▶ [WORK TASK] Reproduce only the lines of the material below that start at the line containing "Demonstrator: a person" and stop at the line containing "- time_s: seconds". Keep both end lines.

▶ [AVAILABLE DATA]
-----

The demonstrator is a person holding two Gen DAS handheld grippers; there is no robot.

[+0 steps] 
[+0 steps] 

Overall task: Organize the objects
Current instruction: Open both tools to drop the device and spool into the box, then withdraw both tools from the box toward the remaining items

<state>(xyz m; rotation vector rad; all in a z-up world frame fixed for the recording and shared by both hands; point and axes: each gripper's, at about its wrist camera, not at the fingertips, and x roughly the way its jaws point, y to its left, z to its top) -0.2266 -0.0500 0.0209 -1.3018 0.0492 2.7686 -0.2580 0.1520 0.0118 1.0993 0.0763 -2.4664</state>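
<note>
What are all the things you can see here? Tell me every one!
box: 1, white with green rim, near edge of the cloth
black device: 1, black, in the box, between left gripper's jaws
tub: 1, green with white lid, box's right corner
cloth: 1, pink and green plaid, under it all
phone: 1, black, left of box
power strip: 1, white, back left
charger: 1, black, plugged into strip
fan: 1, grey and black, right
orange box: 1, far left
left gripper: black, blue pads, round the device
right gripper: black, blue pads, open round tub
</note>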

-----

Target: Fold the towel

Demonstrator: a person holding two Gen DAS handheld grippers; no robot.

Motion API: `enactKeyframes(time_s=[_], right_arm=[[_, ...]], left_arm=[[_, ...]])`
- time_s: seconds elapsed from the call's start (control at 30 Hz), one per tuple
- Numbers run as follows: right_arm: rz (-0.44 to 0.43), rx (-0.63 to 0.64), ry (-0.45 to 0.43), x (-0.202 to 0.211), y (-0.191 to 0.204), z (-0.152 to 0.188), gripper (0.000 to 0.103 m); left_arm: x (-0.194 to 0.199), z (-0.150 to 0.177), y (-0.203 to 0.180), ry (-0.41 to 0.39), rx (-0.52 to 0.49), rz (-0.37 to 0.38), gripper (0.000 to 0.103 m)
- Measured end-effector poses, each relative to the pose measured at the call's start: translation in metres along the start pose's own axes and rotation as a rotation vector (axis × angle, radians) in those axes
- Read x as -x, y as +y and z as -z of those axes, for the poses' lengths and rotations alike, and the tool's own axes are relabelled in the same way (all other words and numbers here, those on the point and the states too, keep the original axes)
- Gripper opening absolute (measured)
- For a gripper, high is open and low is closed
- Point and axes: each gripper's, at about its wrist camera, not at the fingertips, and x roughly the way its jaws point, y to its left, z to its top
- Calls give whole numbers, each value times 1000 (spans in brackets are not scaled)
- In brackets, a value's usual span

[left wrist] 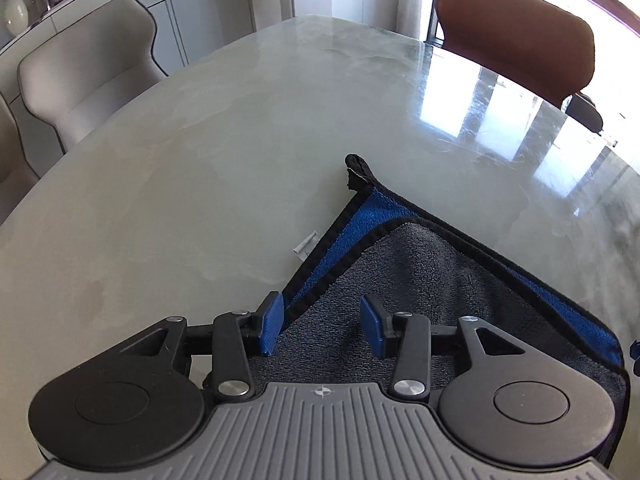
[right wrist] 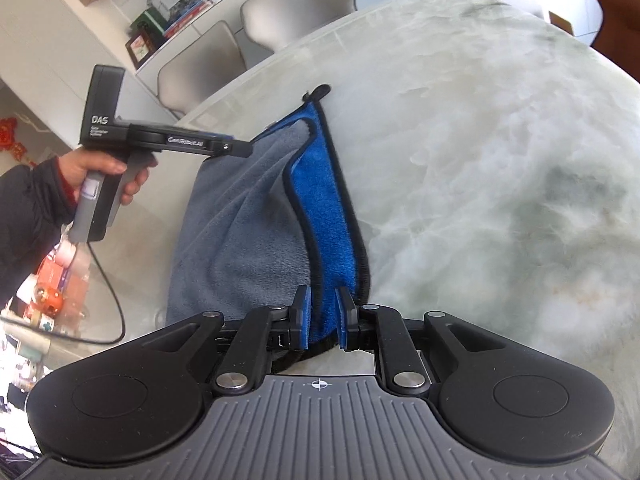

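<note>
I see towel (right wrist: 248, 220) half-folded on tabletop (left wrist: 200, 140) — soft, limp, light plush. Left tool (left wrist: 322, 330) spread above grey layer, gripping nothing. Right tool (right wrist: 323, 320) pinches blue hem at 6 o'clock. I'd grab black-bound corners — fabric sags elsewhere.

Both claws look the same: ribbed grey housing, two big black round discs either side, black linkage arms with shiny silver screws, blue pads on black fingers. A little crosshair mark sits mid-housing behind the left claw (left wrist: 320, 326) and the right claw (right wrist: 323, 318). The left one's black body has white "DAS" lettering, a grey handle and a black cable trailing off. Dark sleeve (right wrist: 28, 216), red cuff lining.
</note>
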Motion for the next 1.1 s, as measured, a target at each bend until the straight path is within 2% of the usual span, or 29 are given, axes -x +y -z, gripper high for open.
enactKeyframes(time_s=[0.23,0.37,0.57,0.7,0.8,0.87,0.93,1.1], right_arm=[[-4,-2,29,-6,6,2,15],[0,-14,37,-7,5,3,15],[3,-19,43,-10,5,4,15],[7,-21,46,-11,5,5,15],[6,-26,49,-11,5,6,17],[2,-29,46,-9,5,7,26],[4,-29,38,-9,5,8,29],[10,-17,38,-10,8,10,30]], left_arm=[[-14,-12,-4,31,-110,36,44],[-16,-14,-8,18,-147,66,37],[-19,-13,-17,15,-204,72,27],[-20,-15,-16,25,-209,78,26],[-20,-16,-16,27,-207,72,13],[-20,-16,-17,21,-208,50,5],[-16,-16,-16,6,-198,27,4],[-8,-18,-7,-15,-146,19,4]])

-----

▶ [EXERCISE SOLUTION]
Demonstrator: a person holding two Gen DAS handheld grippers; no robot.

Motion API: `enactKeyframes(time_s=[_], right_arm=[[_, ...]], left_arm=[[_, ...]])`
- time_s: seconds elapsed from the call's start (control at 30 Hz), one per tuple

Nothing more remains to be done for this exercise.